Relation Extraction (RE)

Relation extraction is the task of detecting and classifying the relationship between two entities in text. DeepPavlov provides the document-level relation extraction meaning that the relation can be detected between the entities that are not in one sentence. Currently, RE is available for English and Russian languages.

  • RE model for English language trained on DocRED corpus based on Wikipedia.

  • RE model for Russian language trained on RuRED corpus based on the Lenta.ru news corpus.

English RE model

The English RE model can be trained using the following command:

python -m deeppavlov train re_docred

The trained model weights can be loaded with the following command:

python -m deeppavlov download re_docred

The trained model can be used for inference with the following code:

from deeppavlov import configs, build_model
re = build_model(configs.relation_extraction.re_docred, download=False)

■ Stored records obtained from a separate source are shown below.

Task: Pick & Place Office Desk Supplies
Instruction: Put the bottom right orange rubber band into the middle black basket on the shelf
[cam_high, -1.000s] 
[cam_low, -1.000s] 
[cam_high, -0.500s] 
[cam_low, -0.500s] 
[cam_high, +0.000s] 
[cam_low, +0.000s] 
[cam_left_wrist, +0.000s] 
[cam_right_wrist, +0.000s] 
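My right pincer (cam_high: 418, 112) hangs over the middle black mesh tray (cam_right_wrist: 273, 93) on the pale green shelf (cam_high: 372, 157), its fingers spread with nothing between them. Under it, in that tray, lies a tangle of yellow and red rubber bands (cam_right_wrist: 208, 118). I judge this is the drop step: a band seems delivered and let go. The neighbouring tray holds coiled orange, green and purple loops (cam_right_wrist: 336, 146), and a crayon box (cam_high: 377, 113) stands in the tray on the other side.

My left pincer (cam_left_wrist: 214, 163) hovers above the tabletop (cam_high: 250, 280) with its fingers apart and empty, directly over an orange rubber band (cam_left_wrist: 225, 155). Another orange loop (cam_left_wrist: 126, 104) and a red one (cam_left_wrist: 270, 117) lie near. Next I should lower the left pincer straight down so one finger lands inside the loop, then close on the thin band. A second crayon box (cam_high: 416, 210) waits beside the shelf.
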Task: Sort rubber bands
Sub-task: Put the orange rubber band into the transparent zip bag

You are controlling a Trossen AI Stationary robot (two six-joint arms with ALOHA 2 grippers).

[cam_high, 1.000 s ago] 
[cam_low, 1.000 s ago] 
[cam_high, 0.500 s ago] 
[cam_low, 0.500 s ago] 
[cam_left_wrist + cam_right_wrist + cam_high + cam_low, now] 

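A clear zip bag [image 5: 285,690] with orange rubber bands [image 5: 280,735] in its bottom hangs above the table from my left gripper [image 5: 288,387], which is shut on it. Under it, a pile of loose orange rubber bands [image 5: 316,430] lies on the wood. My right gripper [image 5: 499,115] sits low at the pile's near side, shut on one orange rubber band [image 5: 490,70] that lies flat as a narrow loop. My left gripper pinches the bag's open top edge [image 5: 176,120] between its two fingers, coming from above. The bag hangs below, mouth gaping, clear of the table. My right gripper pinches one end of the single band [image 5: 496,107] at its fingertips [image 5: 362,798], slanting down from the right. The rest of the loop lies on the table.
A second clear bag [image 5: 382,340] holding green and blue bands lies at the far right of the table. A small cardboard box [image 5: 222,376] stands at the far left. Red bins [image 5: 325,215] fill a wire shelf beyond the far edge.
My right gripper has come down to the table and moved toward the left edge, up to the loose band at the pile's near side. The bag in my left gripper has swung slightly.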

sentence_tokens = [["Barack", "Obama", "is", "married", "to", "Michelle", "Obama", ",", "born", "Michelle", "Robinson", "."]]
entity_pos = [[[(0, 2)], [(5, 7), (9, 11)]]]
entity_tags = [["PER", "PER"]]
pred = re_model(sentence_tokens, entity_pos, entity_tags)
>> [['P26'], ['spouse']]

Model Input:

  • list of tokens of a text document

  • list of entities positions (i.e. all start and end positions of both entities’ mentions)

  • list of NER tags of both entities.

As NER tags, we adapted the used in the DocRED corpus, which are, in turn, inherited from Tjong Kim Sang and De Meulder(2003)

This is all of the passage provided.